### WHAT IS EXPECTED
Write out exactly the lines below from the one containing "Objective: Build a" to the last, both ends kept, and nothing more; skip all pictures.

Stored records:
****

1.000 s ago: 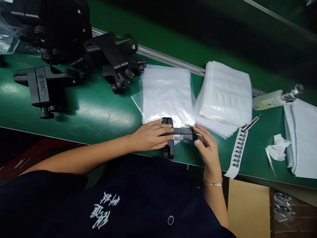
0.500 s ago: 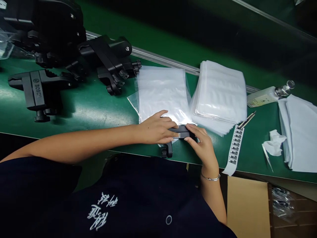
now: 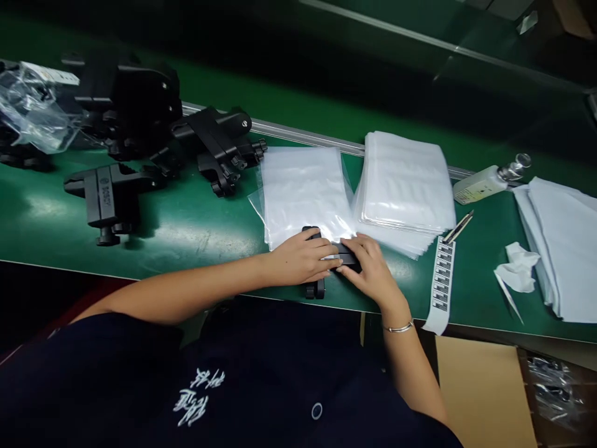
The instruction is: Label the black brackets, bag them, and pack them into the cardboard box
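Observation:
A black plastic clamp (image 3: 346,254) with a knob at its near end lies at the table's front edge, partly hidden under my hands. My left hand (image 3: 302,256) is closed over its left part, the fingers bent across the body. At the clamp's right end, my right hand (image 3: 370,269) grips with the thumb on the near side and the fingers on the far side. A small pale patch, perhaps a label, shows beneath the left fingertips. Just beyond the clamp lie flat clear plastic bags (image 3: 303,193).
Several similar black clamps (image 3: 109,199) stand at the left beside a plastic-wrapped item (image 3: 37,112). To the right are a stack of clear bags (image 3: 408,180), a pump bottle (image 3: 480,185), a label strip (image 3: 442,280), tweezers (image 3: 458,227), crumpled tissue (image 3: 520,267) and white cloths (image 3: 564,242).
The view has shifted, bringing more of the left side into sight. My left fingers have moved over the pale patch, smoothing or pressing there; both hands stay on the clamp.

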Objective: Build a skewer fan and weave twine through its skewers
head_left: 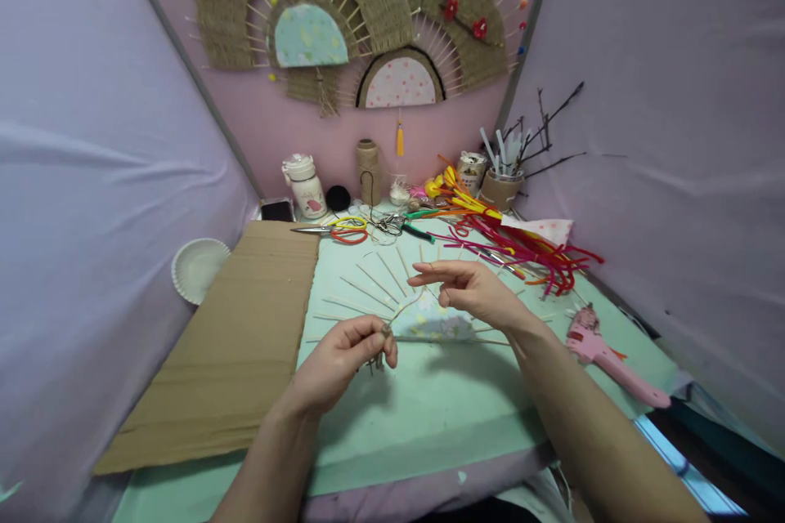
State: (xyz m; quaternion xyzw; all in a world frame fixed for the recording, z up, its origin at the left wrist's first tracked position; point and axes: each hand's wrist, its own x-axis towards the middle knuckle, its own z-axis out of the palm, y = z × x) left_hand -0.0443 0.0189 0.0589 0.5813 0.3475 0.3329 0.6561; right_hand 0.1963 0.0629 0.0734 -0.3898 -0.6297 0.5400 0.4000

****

### YOUR SOLUTION
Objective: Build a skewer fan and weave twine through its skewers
head_left: 
State: (xyz m; quaternion xyzw; all in a world frame fixed for the recording, z up, its origin at the left wrist's first tracked position; point and axes: each hand's wrist, its own x-axis towards the middle knuckle, its own z-axis out of the palm, y = z × x) left_hand -0.0443 0.0189 0.0589 0.5813 0.3475 0.3329 0.6561; right_hand 0.1963 0.0629 0.0734 -0.3898 -0.6297 0.5400 0.4000

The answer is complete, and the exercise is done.